SAN DIEGO -- Internet grocery competition in the Pacific Northwest is driving Haggen Inc., Bellingham, Wash., to set up an on-line shopping service, said Jeff Haggen, vice president for e-commerce, speaking at the iGrocer conference here.
Albertson's, Boise, Idaho, last month added pick-up sites for its Seattle-area on-line shopping test. HomeGrocer.com, Kirkland, Wash., which is soon to merge with Webvan Group, Foster City, Calif., is based in Haggen's backyard. And Safeway, Pleasanton, Calif., has signed an agreement with GroceryWorks, Dallas, which is expected to eventually affect the Seattle market, where the Safeway division is a leading player.
"The No. 1 reason to offer that service to our customers is they are being confronted with other options out there," Haggen said at last month's conference. Haggen's brand recognition with its customers will be a significant advantage, he noted.

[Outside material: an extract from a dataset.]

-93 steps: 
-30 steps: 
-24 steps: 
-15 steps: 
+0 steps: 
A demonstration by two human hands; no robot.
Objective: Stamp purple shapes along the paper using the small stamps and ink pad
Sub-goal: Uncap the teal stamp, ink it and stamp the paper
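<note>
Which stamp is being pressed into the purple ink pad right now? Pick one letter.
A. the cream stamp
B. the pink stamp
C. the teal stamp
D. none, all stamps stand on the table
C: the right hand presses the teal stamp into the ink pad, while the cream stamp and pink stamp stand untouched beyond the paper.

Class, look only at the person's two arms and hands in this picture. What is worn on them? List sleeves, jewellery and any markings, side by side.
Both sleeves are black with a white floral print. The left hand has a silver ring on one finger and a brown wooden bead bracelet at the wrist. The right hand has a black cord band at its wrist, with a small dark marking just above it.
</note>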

But Haggen also sees this as a way to acquire new customers. "While we don't see a lot of market share being built in some of our smaller, micromarkets, it will prevent us from losing market share. We see the biggest market-share increases in areas where we now have a smaller share and we are able to offer this as a new way of shopping," he said. The retailer plans to test the program in the early fall with about 400 to 500 employee households and four stores in the Bellingham area. After 45 to 60 days, it will be rolled out to one store every two weeks, Haggen said. The chain has a total of 26 stores, 15 called Top Food & Drug and 11 under the more upscale Haggen banner.
Unlike other on-line grocery operations, Haggen will only offer store-pickup, and no delivery service, he said. At the Haggen stores, it will be handled at existing drive-up lanes, while Top customers will go to the customer service center. Citing a study from the Standard and Odyssey, he said 39% of customers found it frustrating to have to be home to take a delivery.
Limiting the service to pickup only will result in a shorter lead time for customer orders, he said. "We don't see this as being a delivery business for us. Right now we are looking at a three-hour lead time for order pickup, which is convenient for our customers, who potentially could order at work on their lunch hour and pick it up on their way home," Haggen said. Also, deliveries are expensive and, by not offering them, the retailer adds only incremental costs, even in its stores in rural areas, he said.
Haggen is relying on ShopEaze.com, Santa Clara, Calif., to develop the software and run the Internet component of the Haggen on-line shopping program. "We felt strongly that we could partner with somebody like ShopEaze who could bring their technology strengths to us. They brought in people that could do those things."
By going with ShopEaze, Haggen saves the costs of developing and maintaining an on-line shopping site. He said it would cost between $300,000 and $1 million for Haggen "just to get on the map," $1 million to $2 million to "run with the pack," and $5 million to $20 million to "stand out from the pack. Meanwhile, the annual cost to maintain such an e-commerce Web site is about 15% to 20% of the initial start-up costs," he said. "For a company our size, with $650 million in sales a year, and with the slim grocery margins, ROI on that wouldn't exist," Haggen said.
In his presentation, Haggen cited extensive research showing the potential for on-line grocery shopping nationally and in the Seattle market. For example, Ernst & Young reports that in 2000 more than 30% of U.S. households are on-line and about 15% have shopped on-line. But Scarborough Research numbers show that 60% of adults in the Seattle area are on-line and 24% shop on-line. This percentage of on-line shoppers is the third highest in the country, Haggen said, topped by San Francisco and Washington.